NEW YORK (Reuters Health) - Improvements in depressive symptoms are not associated with improvements in glycemic control in diabetic patients, according to a report in the current issue of Psychosomatic Medicine.

"While clinical depression should be treated in all patients, treating depressed mood (non-clinical depression) in patients with type 2 diabetes as a strategy to improve glycemic control is not effective," Dr. Richard S. Surwit from Duke University Medical Center, Durham, North Carolina told Reuters Health.

Dr. Surwit and associates investigated whether changes in affective symptoms after cognitive behavior therapy would differentially affect glycemic control in 28 patients with type 1 diabetes and 62 with type 2 diabetes. Twenty-one type 1 diabetes patients and 44 type 2 patients completed the 12-month follow-up period.

Overall, changes in depression symptoms, as measured by Beck Depression Index (BDI), did not affect HbA1c level or fasting blood glucose concentration, the authors report.
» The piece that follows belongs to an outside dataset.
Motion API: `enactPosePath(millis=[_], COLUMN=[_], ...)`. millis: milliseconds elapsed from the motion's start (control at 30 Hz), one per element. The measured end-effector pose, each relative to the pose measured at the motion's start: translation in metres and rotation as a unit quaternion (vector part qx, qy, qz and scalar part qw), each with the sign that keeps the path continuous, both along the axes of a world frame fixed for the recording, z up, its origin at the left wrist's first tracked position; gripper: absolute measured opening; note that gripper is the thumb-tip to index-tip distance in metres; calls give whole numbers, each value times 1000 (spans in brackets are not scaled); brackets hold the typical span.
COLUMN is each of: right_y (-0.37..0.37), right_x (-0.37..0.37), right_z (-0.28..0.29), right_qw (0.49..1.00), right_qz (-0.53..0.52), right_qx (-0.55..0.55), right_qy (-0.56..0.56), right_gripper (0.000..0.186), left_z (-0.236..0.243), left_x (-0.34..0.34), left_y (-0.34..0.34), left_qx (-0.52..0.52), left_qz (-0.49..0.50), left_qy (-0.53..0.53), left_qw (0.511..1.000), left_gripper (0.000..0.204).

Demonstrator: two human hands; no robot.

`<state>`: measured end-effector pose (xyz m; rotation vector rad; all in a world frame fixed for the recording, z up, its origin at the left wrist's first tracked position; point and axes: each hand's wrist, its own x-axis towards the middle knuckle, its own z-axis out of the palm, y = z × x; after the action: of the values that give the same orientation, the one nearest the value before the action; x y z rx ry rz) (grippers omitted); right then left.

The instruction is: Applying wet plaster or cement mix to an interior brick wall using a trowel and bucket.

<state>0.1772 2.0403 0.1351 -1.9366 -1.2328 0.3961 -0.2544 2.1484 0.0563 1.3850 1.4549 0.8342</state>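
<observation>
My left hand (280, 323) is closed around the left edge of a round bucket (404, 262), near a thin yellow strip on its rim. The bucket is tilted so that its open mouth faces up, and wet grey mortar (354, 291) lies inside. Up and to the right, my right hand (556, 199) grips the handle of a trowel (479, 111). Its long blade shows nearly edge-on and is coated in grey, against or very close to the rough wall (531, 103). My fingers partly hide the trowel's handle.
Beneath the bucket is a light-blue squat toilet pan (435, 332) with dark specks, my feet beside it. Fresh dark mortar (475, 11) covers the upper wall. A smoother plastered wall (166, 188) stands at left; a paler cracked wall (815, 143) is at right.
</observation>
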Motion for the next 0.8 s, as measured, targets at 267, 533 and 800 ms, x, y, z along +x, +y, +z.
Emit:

Similarly, although post-treatment Hamilton Depression Scale values improved for all patients, these improvements were not matched by improvements in HbA1c or fasting blood glucose.

Even among the subgroup of 17 patients with clinical depression, the researchers note, there was no evidence of an improvement in HbA1c level as depression improved.

"The working hypothesis of the present study was that improving depression through cognitive behavior therapy would differentially impact patients with type 1 and type 2 diabetes," Dr. Surwit said. "Therefore, the finding that significantly improving BDI with cognitive behavior therapy failed to impact HbA1C in either type 1 or type 2 patients was somewhat of a surprise."

"We are currently investigating the relationship between depression and the onset of diabetes in a large longitudinal sample of Viet Nam veterans," Dr. Surwit added. His team is also "studying the effects of hostility, a personality construct with some overlap with depression, on glycemic control in various non-diabetic populations."